Alcohol makes male fruit flies sexier by stimulating the production of sex pheromones.
Fruit flies (Drosophila melanogaster) are tremendously fond of fermented foodstuffs. Technically, it's the yeast they crave, produced by yummy rotting fruit, but they can consume quite a lot of ethanol as a result of that fruity diet. Yes, fruit flies have ultra-fast metabolisms, the better to burn off the booze, but they can still get falling-down drunk—so much so, that randy inebriated male fruit flies have been known to court other males by mistake and fail to mate successfully.
Then again, apparently adding alcohol to their food increases the production of sex pheromones in male fruit flies, according to a new paper published in the journal Science Advances. That, in turn, makes them more attractive to the females of the species.
"We show a direct and positive effect of alcohol consumption on the mating success of male flies," said co-author Ian Keesey of the University of Nebraska, Lincoln. "The effect is caused by the fact that alcohol, especially methanol, increases the production of sex pheromones. This in turn makes alcoholic males more attractive to females and ensures a higher mating success rate, whereas the success of drunken male humans with females is likely to be questionable."
Fruit flies are the workhorses of modern genetics research, used to study everything from cancer to sleep disorders. They make excellent model systems because they share so many genes with humans, plus they are cheap, easy to breed, and can be genetically altered easily. Many years ago, I had the privilege of visiting the University of California, San Francisco laboratory of behavior geneticist Ulrike Heberlein, who spent years getting fruit flies drunk in an "Inebriometer" to learn about the various genes that influence alcohol tolerance. (Heberlein is now scientific program director and laboratory head at the Howard Hughes Medical Institute's Janelia Farm Research Campus.)
Driven to drink?
For instance, Heberlein co-authored a 2012 paper discussing experimental results that suggested romantic rejection (i.e., "social defeat") could drive male fruit flies to drink.

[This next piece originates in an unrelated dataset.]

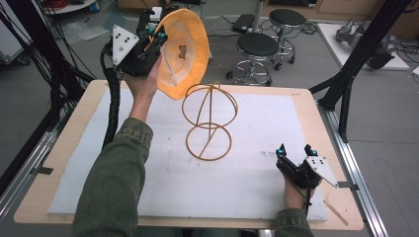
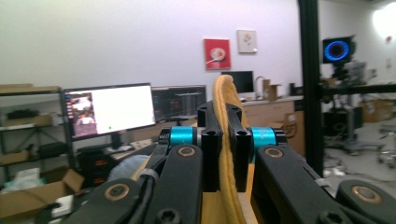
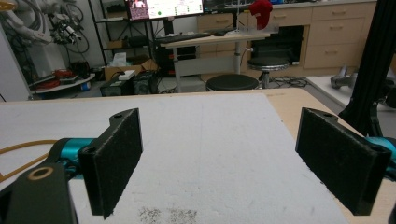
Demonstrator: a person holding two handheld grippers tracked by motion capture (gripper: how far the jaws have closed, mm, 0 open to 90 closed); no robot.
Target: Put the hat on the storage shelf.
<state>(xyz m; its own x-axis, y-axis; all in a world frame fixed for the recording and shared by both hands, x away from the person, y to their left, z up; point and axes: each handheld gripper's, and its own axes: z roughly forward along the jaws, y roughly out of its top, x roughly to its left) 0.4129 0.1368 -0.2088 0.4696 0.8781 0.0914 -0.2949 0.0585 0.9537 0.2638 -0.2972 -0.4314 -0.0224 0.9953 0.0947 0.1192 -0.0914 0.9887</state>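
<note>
Right claw (image 1: 295, 150): nearest to me, low on the surface (image 1: 148, 197) at about 4 o'clock from the wire stand. I see its two jaws spread wide in the right gripper view, with bare white cover between the pads (image 3: 114, 158) and nothing touching them.
Right hand (image 1: 296, 195): I have it resting on the white cover near the front edge, the claw pointing away from me toward 12 o'clock.
Wire stand (image 1: 209, 122): a tan wire frame of two hoops, one lying flat on the surface and one upright ring above it, joined by a slanted rod. It stands mid-surface, well apart from the right claw.
Left claw (image 1: 157, 35): raised above the far left of the surface, at about 10 o'clock from the wire stand. Its jaws are pressed together, pinching the brim of the yellow hat (image 1: 184, 52).
Grip detail: in the left gripper view I see the hat's yellow edge (image 2: 226, 140) running straight up between the two black pads, clamped on both sides.
Hat pose: held up on edge, its hollow inside facing me, with a white lining patch in view. Its long axis runs roughly 12 to 6 o'clock, tilted slightly.
Hat versus claw: the hat hangs to the right of the left claw, at about 3 o'clock from it, its lower rim just above the top of the wire stand.
</note>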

She paired virgin males with females who had already mated for an hour at a time, three times a day, for four straight days. (Mated females will vehemently reject advances from other males, often aggressively so.) Then the males were placed in an alcohol-drinking assay, where they would drink more than twice as much alcohol as male fruit flies in the control group who had successfully mated.

In terms of a mechanism, the rejection seems to decrease levels of a neuropeptide in the brain, which increases after mating, leading Heberlein et al. to conclude that drinking the ethanol activates reward centers in the fruit fly brain. The end goal is to find equivalent mechanisms in the human brain to guide future interventions into human drug and alcohol addiction and abuse.
While their latest findings are generally consistent with this and other fruit fly studies, Keesey and his co-authors offer an alternative hypothesis to explain these alcohol-related behaviors in fruit flies. They concluded that fruit flies "are attracted to ethanol (and methanol) not as a means to cope with the negative psychological effects of mate rejection, but rather that flies are driven toward these alcohols to increase their chances for subsequent mating success," they wrote. In other words, rejected male fruit flies chug down alcohol as a strategy to get girls to like them.
The researchers studied the behavioral responses of male fruit flies using an experimental apparatus called a Flywalk, in which 15 fruit flies in individual glass tubes lined up in parallel were exposed to odors (including ethanol and methanol) and monitored for their responses to those odors. They also employed imaging techniques to visualize what was happening in those tiny fruit fly brains.
The results: In keeping with prior research, male fruit flies who had not yet mated were more drawn to alcohol. Those that consumed methanol showed a marked increase in the levels of pheromones known to be involved with the elaborate fruit fly courtship rituals. And males who had access to natural sources of methanol, like fermented oranges, were more successful in attracting females than males who did not. Of course, when it comes to alcohol, there can be too much of a good thing. Keesey et al. also found that too much methanol can kill the flies.
"What is unique about our results is that we found not just one, but three neural circuits that we were able to show actually balance each other in terms of this risk assessment, that is, attraction and aversion," said Keesey. "This means that the flies have a control mechanism that allows them to get all the benefits of alcohol consumption without risking alcohol intoxication. That different neural pathways with opposite valence for the same odor are combined to balance attraction and aversion based on physiological state is a rarity."
So male fruit flies, essentially, know when they've reached the optimal level of inebriation to attract more females and successfully mate, before they become so intoxicated that they repulse the females, or approach other males by mistake.
Science Advances, 2025. DOI: 10.1126/sciadv.adi9683 (About DOIs).